[TASK TO COMPLETE]: Retype exactly what appears below from the line containing "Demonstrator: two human" down to the line containing "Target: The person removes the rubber", keeping both end lines. Do not include pictures.

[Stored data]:
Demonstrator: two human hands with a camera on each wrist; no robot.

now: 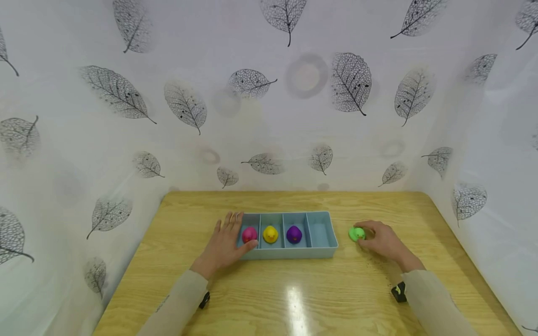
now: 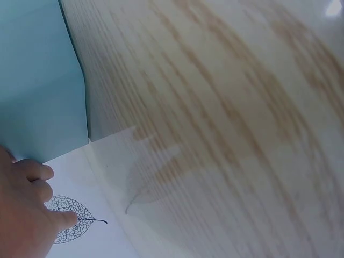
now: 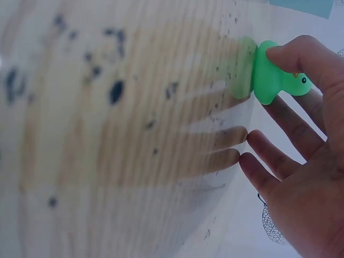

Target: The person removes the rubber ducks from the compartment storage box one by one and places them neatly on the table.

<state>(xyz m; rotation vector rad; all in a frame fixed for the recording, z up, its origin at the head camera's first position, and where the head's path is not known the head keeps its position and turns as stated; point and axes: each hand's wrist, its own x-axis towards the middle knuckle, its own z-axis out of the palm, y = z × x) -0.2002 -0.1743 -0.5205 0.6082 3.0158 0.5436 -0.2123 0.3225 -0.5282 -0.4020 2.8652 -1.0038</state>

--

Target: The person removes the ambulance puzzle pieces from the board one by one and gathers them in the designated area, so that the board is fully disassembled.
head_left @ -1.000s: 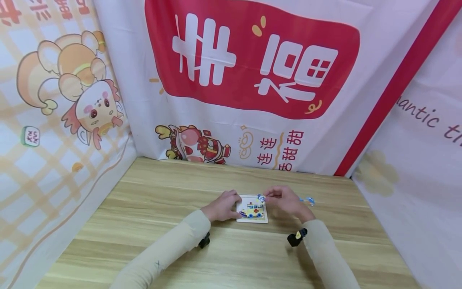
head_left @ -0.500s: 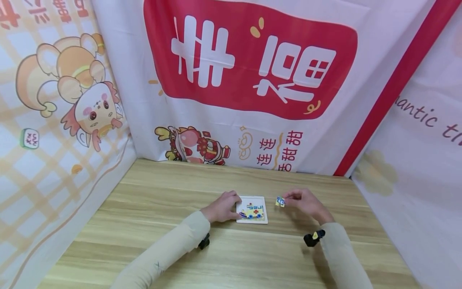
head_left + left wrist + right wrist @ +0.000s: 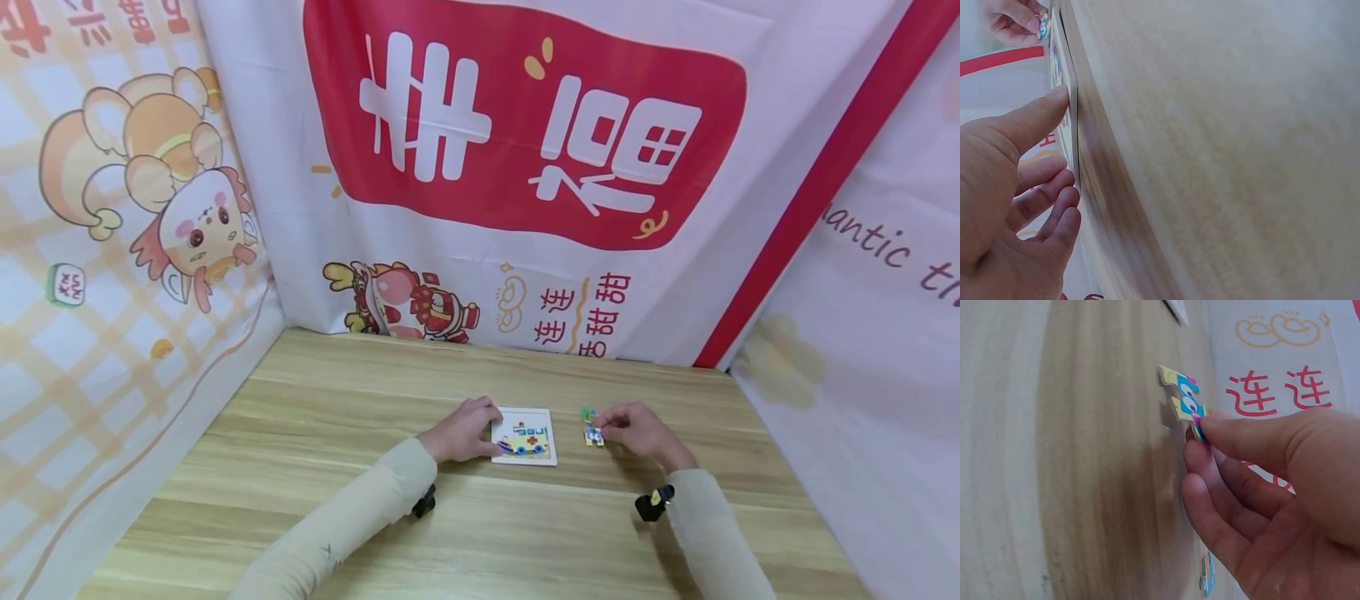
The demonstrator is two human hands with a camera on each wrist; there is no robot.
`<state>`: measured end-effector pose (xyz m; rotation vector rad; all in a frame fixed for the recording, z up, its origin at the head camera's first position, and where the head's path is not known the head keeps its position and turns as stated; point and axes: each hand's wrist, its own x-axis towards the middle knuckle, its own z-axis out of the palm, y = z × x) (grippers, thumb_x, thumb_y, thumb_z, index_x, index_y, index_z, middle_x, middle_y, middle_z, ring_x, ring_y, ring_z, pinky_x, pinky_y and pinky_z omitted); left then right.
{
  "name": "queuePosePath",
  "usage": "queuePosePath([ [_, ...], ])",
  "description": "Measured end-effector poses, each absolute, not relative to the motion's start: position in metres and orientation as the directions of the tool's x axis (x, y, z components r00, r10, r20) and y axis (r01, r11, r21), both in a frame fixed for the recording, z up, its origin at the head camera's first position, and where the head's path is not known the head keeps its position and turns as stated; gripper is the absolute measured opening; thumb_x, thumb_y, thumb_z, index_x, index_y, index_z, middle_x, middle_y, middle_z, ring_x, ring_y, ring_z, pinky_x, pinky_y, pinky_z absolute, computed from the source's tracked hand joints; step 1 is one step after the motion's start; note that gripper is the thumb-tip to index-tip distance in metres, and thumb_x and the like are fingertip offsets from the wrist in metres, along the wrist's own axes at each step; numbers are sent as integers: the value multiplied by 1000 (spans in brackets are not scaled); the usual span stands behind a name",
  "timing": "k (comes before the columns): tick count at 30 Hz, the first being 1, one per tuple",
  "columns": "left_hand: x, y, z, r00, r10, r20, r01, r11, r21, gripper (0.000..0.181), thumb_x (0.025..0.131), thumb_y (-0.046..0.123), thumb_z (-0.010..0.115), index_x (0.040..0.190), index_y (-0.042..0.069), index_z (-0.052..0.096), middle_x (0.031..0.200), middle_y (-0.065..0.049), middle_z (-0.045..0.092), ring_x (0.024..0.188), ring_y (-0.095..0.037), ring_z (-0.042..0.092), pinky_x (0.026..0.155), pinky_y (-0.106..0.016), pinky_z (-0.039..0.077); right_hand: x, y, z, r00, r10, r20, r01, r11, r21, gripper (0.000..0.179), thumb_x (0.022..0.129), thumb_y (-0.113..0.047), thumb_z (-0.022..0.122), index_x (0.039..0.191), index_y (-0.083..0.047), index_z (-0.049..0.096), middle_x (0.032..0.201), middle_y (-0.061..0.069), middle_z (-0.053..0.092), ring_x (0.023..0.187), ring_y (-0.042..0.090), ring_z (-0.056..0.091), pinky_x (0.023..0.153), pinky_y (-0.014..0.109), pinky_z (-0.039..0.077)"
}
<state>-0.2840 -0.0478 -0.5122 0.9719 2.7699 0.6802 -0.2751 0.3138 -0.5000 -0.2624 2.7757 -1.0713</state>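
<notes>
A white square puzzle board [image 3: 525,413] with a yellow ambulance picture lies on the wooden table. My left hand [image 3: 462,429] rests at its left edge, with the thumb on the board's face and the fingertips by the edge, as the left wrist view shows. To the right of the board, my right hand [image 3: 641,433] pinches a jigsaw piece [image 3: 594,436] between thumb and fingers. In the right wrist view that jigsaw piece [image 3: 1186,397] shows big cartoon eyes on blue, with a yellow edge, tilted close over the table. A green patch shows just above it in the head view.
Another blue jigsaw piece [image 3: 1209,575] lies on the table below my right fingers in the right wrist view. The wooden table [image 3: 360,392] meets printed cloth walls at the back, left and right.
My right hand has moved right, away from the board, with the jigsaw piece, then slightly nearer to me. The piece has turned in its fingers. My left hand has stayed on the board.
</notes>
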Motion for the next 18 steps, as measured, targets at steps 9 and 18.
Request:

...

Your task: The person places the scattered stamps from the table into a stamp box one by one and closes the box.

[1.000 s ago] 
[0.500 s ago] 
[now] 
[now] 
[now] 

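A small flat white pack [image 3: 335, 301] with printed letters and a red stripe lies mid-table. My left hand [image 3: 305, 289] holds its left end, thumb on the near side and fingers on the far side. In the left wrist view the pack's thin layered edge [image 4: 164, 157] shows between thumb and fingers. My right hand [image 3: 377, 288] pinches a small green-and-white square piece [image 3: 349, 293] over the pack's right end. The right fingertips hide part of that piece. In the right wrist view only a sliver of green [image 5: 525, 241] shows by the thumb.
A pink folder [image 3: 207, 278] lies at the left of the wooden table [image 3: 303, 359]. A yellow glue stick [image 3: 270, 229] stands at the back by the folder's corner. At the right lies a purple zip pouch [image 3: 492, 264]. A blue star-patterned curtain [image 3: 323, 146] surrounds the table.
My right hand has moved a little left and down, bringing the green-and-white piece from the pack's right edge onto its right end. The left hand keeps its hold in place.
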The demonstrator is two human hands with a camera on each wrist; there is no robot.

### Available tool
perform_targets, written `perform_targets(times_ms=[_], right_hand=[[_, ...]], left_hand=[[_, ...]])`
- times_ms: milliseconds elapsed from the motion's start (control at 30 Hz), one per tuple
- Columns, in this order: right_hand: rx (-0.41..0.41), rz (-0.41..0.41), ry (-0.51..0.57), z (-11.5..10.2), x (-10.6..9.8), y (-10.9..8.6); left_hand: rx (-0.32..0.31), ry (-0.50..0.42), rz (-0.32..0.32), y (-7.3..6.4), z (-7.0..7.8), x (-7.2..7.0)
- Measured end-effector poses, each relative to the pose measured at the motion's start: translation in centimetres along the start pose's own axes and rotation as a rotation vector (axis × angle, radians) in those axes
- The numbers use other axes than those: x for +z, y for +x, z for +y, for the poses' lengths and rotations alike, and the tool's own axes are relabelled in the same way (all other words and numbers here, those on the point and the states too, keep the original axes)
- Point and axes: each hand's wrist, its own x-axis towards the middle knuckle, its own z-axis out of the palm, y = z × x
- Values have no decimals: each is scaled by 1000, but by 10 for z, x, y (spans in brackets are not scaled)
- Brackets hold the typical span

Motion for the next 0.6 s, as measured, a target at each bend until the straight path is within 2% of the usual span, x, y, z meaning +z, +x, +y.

[ANSWER SECTION]:
Demonstrator: two human hands with a camera on each wrist; no robot.

now: 
now: 
now: 

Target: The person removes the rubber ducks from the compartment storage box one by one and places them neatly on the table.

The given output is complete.